After another long pause, Gary texted again.

NEW PAINTER:

what u want me 4

MARY:

better 2explain in person

NEW PAINTER:

sounds dangerous

MARY:

it is

tomorrow pls

1st thing

NEW PAINTER:

can’t tomorrow

MARY:

new job??

NEW PAINTER:

something like that

MARY:

whatever they’re paying, I’ll dble it

NEW PAINTER:

not getting paid

MARY:

then I’ll triple it

why are you not getting paid? Is it illegal????

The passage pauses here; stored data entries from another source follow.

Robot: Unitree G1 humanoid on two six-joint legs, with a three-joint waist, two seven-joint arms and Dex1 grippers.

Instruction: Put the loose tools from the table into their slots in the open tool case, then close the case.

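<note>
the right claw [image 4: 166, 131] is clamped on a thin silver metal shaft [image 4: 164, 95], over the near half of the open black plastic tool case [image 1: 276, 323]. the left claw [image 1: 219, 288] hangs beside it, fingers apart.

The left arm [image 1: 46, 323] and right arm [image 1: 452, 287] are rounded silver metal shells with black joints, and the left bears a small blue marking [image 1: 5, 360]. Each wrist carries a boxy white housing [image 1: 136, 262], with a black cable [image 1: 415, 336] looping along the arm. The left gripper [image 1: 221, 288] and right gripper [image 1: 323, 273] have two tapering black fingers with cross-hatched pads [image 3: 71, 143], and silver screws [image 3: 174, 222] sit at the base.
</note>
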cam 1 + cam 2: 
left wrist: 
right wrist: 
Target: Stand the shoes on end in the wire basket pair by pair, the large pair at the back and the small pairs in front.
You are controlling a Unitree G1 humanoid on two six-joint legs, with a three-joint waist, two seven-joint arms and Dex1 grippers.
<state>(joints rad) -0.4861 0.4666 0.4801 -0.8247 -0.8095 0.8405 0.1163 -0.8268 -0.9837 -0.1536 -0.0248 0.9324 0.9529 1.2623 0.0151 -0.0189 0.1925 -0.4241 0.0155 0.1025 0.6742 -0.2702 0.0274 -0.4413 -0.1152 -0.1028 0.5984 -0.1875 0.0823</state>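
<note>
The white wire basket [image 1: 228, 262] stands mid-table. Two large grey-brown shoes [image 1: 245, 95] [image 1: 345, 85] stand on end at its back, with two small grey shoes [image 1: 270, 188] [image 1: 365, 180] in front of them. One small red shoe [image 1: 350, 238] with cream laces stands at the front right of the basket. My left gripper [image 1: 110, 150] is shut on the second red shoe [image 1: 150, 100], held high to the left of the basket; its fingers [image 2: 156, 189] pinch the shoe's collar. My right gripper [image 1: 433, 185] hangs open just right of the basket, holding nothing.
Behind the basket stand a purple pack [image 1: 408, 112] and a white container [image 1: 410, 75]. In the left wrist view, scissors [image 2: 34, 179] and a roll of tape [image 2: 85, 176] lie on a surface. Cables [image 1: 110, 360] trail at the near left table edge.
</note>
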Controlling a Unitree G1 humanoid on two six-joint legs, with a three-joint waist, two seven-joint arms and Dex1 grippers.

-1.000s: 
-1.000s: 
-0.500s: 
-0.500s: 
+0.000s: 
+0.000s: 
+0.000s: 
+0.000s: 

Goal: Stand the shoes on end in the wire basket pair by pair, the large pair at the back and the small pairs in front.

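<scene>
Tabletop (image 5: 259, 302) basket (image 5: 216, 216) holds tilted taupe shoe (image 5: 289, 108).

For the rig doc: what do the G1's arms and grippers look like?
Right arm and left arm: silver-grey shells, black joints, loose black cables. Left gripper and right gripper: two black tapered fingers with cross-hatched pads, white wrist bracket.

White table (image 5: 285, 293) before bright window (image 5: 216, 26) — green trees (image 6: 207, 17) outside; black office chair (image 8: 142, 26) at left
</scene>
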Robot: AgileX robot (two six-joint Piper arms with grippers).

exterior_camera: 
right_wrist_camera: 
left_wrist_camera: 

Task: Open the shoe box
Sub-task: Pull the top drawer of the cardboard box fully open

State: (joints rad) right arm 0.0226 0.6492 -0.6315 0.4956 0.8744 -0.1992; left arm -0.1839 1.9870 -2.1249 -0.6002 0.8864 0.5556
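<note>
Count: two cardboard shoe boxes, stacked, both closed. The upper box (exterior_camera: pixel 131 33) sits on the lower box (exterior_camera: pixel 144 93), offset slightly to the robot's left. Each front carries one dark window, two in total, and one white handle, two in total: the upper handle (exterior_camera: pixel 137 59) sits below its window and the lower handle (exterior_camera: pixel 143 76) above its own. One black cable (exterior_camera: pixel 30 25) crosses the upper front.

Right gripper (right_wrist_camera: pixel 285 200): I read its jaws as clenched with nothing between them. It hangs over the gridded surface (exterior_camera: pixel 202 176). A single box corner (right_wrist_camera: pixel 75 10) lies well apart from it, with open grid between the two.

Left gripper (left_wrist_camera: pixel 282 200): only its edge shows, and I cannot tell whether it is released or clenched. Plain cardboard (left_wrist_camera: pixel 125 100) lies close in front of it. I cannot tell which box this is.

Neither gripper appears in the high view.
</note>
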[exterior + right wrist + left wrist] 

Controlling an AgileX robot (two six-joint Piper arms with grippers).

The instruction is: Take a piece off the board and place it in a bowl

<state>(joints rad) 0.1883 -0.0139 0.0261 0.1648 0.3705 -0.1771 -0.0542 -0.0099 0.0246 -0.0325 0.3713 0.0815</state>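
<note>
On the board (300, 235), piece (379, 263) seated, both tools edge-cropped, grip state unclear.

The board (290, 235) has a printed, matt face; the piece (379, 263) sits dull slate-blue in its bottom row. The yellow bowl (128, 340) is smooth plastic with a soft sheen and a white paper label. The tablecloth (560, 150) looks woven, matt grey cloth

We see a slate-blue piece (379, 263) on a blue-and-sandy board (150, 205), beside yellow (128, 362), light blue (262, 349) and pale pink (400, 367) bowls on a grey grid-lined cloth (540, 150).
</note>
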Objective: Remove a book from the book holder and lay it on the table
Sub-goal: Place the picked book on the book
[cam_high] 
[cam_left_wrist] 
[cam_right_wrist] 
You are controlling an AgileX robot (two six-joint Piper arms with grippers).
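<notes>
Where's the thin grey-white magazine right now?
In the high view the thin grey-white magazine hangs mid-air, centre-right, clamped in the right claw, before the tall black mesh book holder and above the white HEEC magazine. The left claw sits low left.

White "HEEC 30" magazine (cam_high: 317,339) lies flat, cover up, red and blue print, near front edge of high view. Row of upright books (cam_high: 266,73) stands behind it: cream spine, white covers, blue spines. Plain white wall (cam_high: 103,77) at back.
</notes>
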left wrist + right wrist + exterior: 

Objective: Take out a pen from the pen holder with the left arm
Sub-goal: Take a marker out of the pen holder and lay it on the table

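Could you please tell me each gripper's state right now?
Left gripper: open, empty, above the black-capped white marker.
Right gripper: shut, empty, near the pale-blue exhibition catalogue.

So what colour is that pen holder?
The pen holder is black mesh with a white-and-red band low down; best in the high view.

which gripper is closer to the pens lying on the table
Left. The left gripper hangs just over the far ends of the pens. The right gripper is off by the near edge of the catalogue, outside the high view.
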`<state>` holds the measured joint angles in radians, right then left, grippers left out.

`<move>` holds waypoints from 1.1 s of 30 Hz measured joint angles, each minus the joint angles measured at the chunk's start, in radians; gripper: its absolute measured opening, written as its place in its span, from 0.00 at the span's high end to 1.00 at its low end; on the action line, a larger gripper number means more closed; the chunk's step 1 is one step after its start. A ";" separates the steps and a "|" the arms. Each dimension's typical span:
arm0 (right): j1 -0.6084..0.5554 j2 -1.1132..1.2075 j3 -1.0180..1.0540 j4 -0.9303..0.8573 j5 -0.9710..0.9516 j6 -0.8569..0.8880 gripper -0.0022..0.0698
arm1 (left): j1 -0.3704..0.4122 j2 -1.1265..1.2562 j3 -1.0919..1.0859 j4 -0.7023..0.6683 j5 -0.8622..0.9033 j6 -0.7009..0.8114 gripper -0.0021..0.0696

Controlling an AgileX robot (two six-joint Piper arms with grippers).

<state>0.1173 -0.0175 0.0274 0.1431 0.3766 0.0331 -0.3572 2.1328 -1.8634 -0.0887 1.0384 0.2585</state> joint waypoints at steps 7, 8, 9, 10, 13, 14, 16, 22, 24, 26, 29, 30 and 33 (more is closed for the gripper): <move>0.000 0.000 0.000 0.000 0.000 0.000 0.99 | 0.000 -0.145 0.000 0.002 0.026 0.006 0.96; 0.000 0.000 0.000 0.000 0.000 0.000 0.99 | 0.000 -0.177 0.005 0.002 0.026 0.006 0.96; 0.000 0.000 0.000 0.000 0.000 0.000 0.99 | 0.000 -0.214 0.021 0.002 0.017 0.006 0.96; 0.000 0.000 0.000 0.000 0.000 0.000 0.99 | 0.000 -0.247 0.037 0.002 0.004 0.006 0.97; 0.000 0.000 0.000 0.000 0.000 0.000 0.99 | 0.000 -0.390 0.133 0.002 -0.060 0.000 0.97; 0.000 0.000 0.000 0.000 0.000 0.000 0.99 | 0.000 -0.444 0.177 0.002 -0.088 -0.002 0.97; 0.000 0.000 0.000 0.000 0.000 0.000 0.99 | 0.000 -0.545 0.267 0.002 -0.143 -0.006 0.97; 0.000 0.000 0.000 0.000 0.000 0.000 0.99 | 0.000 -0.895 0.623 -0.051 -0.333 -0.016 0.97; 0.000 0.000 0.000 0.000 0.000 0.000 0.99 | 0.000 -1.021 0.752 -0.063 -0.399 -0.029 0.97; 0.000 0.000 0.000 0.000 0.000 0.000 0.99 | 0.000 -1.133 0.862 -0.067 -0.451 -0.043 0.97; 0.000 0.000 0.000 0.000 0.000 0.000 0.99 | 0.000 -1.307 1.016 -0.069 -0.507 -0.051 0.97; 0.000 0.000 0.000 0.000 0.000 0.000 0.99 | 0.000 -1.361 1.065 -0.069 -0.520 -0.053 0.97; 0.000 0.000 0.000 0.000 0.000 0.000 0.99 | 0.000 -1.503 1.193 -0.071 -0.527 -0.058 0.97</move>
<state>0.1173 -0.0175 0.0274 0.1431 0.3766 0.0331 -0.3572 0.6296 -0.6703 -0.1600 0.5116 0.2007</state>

it’s something criminal right?

NEW PAINTER:

no

MARY:

is the Russian mob involved?

NEW PAINTER:

am doing it 2 b nice

MARY:

ah

i see

pro boner

NEW PAINTER:

r u?

a little surprised

MARY:

autocorrect, meant to say pro boner

NEW PAINTER:

got it the first time

MARY:

ugh

autocorrect again

u know what I mean

NEW PAINTER:

actually don’t know

growing concerned

pretty sure don’t want to know

sleeping now, good night

MARY:

I know u r not sleeping bc you have been texting me 4 past 20 mins

NEW PAINTER:

bc phone won’t stop dinging

MARY:

u still have ding for text tone???

NEW PAINTER:

let me guess u have a schwing

MARY:

pro boner joke

funny

u r a real funny guy

NEW PAINTER:

seriously, going to bed

have to be somewhere in morning

Then I got an idea. Not just a good idea, a great one. Better than my hook up Janet at our high school reunion idea, better than my schedule a gynecology appointment with my high school crush idea, even better than drinking a full bucket of beer and throwing sharp axes in a cage. I texted Gary again.

MARY:

I will help u

There was another really long pause. Then the dots appeared. Disappeared. Appeared again.

NEW PAINTER:

u want to help me?

MARY:

we can make deal

I help u with pro boner job

pro boner

pro boner

pro boner

wtf

pro b-o-n-o

then we talk after

deal?

NEW PAINTER:

if I say yes will you let me sleep

MARY:

yes

NEW PAINTER:

ok

text address in morning

MARY:

It’s a boing btw

NEW PAINTER:

huh?

MARY:

my text tone is a boing

like a cartoon spring

NEW PAINTER:

ha

MARY:

goodnight Gary

NEW PAINTER:

goodnight Mary

MARY:

goodnight Jim Bob

NEW PAINTER:

you are really weird

MARY:

no

just really drunk

I sent a couple more beer emojis and bear emojis for good measure, but Gary’s texts stopped. No little dots. No new messages. My battery was in the red, so I plugged my phone into the charger and got ready for bed.

Once again, Purrfect snuggled up next to me on my pillow. Apparently, it was our new routine. It wasn’t long before I fell into a deep sleep.

So deep that I didn’t hear my phone boing.

When I woke up the next morning, there was a new message waiting for me.